Using isometric log-ratio in compositional data analysis for developing a groundwater pollution index

Sci Rep. 2024 May 28;14(1):12196. doi: 10.1038/s41598-024-63178-6.

Abstract

This study introduces a novel groundwater pollution index (GPI) formulated through compositional data analysis (CoDa) and robust principal component analysis (RPCA) to enhance groundwater quality assessment.
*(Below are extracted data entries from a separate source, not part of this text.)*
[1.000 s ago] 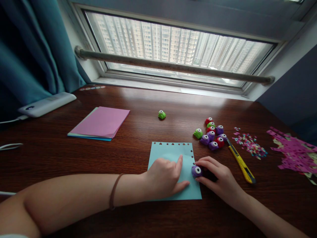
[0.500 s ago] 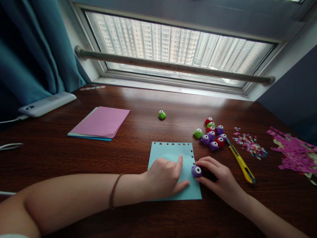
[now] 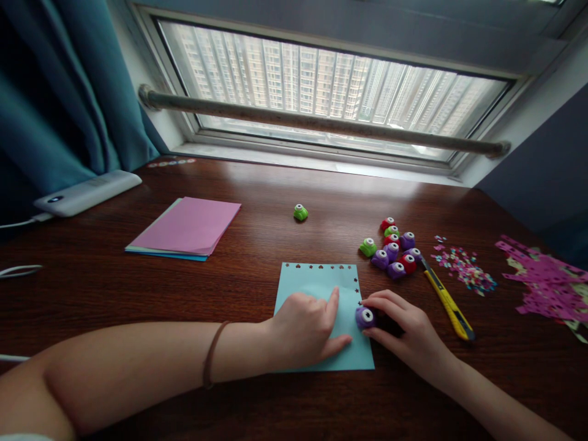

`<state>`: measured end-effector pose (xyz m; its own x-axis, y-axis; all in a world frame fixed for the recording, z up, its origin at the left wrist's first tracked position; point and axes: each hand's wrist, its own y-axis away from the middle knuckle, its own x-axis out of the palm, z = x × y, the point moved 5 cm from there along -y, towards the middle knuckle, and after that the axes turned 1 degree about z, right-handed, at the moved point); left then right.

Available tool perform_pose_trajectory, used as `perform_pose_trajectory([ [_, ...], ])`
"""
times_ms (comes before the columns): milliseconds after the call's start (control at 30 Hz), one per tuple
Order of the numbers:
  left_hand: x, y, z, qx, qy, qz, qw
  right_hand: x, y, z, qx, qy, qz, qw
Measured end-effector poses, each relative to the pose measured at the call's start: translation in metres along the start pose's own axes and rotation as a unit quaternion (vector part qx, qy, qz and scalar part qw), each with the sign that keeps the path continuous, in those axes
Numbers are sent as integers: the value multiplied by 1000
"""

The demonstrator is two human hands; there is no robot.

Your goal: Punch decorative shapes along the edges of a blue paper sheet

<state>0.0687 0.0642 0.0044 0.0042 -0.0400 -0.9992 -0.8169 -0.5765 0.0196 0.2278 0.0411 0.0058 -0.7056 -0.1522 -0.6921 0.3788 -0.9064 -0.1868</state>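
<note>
Nothing shifts from a second ago: the left hand [image 3: 305, 331] lies flat and open, pinning the blue sheet [image 3: 321, 285] to the worktop [image 3: 257, 196], so the paper stays put. At the sheet's right edge the right hand [image 3: 404, 334] pinches the purple punch [image 3: 365, 317], fingers closed around it, with the spare punches [image 3: 394, 248] clustered just beyond that same edge.

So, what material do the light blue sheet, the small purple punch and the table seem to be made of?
Light blue sheet: thin matte paper, probably; it lies flat under the left hand, with small shapes cut along its edges.
Purple punch, gripped by the right hand: apparently smooth moulded plastic with a slight shine.
Table: dark wood or wood-look veneer; visible grain, glossy window reflection.
</note>
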Motion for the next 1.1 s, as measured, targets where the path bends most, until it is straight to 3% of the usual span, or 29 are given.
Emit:
perform_pose_trajectory([
  [1100,-2,1,0,4,-1,-4,1000,-1,-1,1,-6,20,-8,1000],
])
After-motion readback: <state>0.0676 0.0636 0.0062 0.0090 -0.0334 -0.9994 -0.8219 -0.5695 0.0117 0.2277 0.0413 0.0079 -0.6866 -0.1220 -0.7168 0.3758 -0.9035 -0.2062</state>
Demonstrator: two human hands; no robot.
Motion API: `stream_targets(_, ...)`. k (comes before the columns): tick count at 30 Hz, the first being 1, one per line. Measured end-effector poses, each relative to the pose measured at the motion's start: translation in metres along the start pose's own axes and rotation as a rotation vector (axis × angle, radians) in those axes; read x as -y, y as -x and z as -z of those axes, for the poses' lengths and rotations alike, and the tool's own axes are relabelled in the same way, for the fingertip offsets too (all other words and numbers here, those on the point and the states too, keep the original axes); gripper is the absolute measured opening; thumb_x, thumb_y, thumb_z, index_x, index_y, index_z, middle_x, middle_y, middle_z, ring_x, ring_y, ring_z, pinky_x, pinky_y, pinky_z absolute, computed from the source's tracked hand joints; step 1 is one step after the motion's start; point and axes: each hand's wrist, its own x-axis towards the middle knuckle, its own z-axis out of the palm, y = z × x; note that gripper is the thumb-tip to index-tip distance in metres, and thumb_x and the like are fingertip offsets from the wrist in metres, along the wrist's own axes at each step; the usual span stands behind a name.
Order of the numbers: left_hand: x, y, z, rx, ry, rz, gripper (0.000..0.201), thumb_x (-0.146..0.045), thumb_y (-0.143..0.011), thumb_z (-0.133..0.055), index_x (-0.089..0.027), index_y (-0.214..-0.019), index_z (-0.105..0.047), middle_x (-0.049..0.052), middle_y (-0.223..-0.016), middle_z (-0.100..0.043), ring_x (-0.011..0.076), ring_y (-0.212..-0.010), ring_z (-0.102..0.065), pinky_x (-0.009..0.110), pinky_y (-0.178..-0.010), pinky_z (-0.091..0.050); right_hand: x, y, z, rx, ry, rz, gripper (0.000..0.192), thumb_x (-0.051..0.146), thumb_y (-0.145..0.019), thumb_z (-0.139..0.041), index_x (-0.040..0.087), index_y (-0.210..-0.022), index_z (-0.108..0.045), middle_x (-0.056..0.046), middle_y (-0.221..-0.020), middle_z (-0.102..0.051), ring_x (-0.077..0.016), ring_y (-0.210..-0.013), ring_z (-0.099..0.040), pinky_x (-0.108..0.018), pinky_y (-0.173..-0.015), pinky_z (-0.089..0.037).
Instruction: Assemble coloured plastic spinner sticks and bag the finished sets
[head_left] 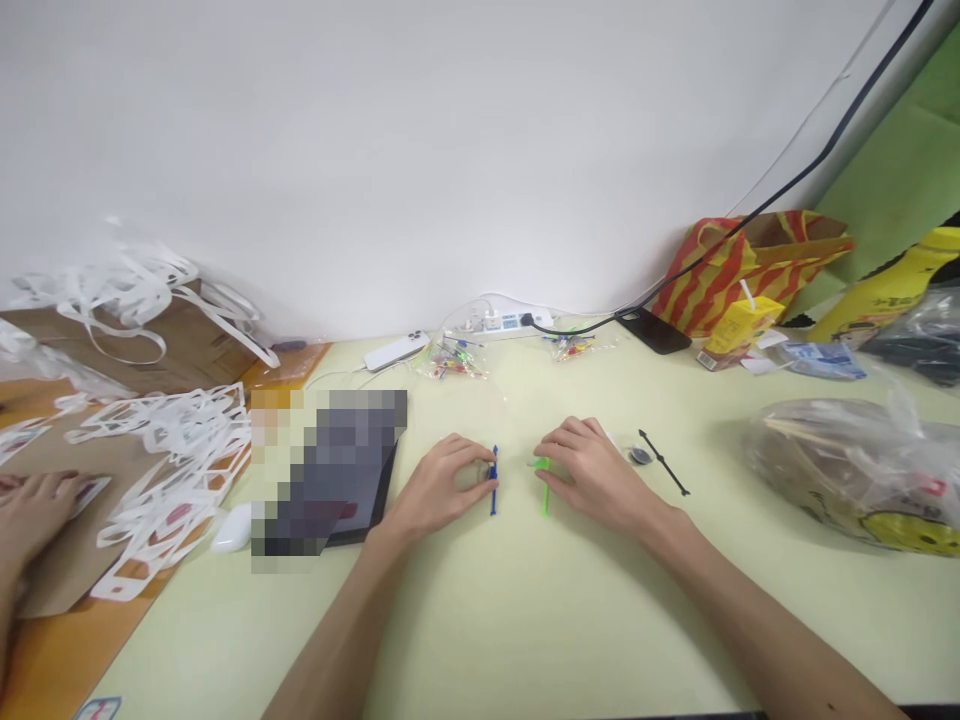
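My left hand [441,487] rests on the pale yellow table [525,620] with its fingertips pinching a thin blue plastic stick [493,485]. My right hand [592,472] lies just to the right, its fingers closed on a thin green plastic stick [544,490]. Both sticks lie nearly upright on the tabletop, a few centimetres apart. A black stick [664,463] and a small dark round piece [640,456] lie to the right of my right hand.
A dark tablet [352,500] and a white earbud case [231,528] sit left of my hands. Bags of coloured pieces [450,358], a power strip [499,322] and a phone [395,350] line the wall. Plastic bags [847,465] fill the right; another person's hand [34,510] works among white cut-outs at left.
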Motion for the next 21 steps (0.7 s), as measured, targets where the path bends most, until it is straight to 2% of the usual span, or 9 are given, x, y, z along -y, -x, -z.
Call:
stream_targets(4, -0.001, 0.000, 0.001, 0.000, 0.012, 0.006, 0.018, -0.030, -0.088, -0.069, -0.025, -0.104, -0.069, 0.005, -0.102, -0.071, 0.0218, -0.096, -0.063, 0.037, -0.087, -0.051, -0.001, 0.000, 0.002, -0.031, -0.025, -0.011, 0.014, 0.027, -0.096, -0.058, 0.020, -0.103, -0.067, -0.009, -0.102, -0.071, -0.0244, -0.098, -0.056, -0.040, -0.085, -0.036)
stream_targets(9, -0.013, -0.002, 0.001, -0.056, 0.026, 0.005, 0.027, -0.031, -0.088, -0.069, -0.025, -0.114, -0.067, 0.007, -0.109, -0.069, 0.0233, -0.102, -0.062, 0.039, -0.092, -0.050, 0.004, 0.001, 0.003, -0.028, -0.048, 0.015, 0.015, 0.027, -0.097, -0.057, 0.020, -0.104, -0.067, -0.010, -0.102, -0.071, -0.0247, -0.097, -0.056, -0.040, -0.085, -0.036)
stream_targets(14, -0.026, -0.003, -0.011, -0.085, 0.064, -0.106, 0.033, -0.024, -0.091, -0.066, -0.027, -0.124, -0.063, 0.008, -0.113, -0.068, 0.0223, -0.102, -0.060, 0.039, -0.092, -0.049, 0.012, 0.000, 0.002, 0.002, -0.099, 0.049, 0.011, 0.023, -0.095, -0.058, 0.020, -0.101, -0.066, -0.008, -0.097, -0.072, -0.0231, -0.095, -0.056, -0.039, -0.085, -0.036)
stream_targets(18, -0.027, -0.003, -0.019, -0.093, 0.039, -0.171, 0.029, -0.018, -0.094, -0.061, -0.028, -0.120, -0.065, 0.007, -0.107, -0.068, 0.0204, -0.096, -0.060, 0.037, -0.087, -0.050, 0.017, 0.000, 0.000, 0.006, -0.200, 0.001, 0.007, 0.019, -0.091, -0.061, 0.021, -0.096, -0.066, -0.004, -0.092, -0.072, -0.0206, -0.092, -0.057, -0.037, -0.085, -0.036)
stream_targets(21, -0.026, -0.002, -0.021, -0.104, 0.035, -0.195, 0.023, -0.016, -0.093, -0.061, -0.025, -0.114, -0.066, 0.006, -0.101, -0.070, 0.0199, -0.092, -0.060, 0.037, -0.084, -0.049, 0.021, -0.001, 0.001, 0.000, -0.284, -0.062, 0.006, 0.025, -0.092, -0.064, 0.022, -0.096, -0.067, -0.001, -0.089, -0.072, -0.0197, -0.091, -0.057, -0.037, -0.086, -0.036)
Using groundwater quality monitoring data from sites impacted by the 2010-2011 foot-and-mouth disease outbreak in South Korea, CoDa uncovers critical hydrochemical differences between leachate-influenced and background groundwater. The GPI was developed by selecting key subcompositional parts (NH4+-N, Cl-, and NO3--N) using RPCA, performing the isometric log-ratio (ILR) transformation, and normalizing the results to environmental standards, thereby providing a more precise and accurate assessment of pollution. Validated against government criteria, the GPI has shown its potential as an alternative assessment tool, with its reliability confirmed by receiver operating characteristic curve analysis. This study highlights the essential role of CoDa, especially the ILR -transformation, in overcoming the limitations of traditional statistical methods that often neglect the relative nature of hydrochemical data. Our results emphasize the utility of the GPI in significantly advancing groundwater quality monitoring and management by addressing a methodological gap in the quantitative assessment of groundwater pollution.

Keywords: Compositional data analysis (CoDa); Groundwater pollution index (GPI); Isometric log-ratio (ILR) transformation; Robust principal component analysis (RPCA).